CALIFORNIA WANTS ITS PRISONS BACK

The NY Times also reports on the issue of whether or not the State of California has done enough to justify taking the state’s prisons out of federal receivership. Near the end of the story, criminal Justice expert Barry Krisberg explains what he thinks it will take.

Here’s the relevant clip from Norimitsu Onishi’s story:

Barry Krisberg, a law professor at the University of California, Berkeley, and an expert on California’s prisons who testified in the 2011 Supreme Court case, said it was unlikely the state would succeed in its appeals because of that 2011 ruling.

“He can’t win these cases,” Mr. Krisberg said, referring to the governor. “In my view, it’s nearly impossible to go to the same Supreme Court and within a year ask them the same question.”

Instead of looking only to realignment, Mr. Krisberg said, the state must consider the politically difficult option of shortening sentences for good behavior, a policy that previous governors have carried out without an increase in crime.

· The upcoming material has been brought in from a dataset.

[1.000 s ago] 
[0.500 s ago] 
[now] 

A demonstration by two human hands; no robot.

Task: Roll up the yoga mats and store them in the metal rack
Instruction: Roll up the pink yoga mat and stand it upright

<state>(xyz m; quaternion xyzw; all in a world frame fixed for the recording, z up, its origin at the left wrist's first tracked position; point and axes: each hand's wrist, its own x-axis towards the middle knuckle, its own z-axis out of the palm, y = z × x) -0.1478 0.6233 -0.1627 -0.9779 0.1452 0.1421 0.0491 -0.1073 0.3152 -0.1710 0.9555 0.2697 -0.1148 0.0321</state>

“If they were to restore good-time credits for the people who are doing everything we’re asking of them in prison, they could get these numbers,” he said, referring to the 137.5 percent goal.


CHIEF CHARLIE BECK GIVES “SOUTHLAND” APPEARANCE MONEY TO HOMEBOY INDUSTRY

This story is a small but sweet one. (And we could use sweet stories right now.)

TMZ reports:

Beck did a cameo for “Southland” recently … and got a check for more than a grand. The Chief could have spent the cash on scores of donuts … but decided there was a worthier cause — he’s donating the money to Homeboy Industries…..

Turns out Beck has another cause celeb … he and some of his boys in blue are lobbying for the return of “Southland” — which is currently on the bubble.

NOTE TO TMZ: We are grateful to you for nosing out this cool little story, but we could have done without the condescending donut cliché. (Just sayin’.)


DENNIS ZINE SAYS, IF ELECTED, CITY CONTROLLER HE WOULD AUDIT THE LAPD’S RISK MANAGEMENT SECTION TO FIND OUT WHY SO MANY OFFICERS ARE INVOLVED IN LAWSUITS (DOESN’T MENTION OWN SEX HARASSMENT LAWSUIT)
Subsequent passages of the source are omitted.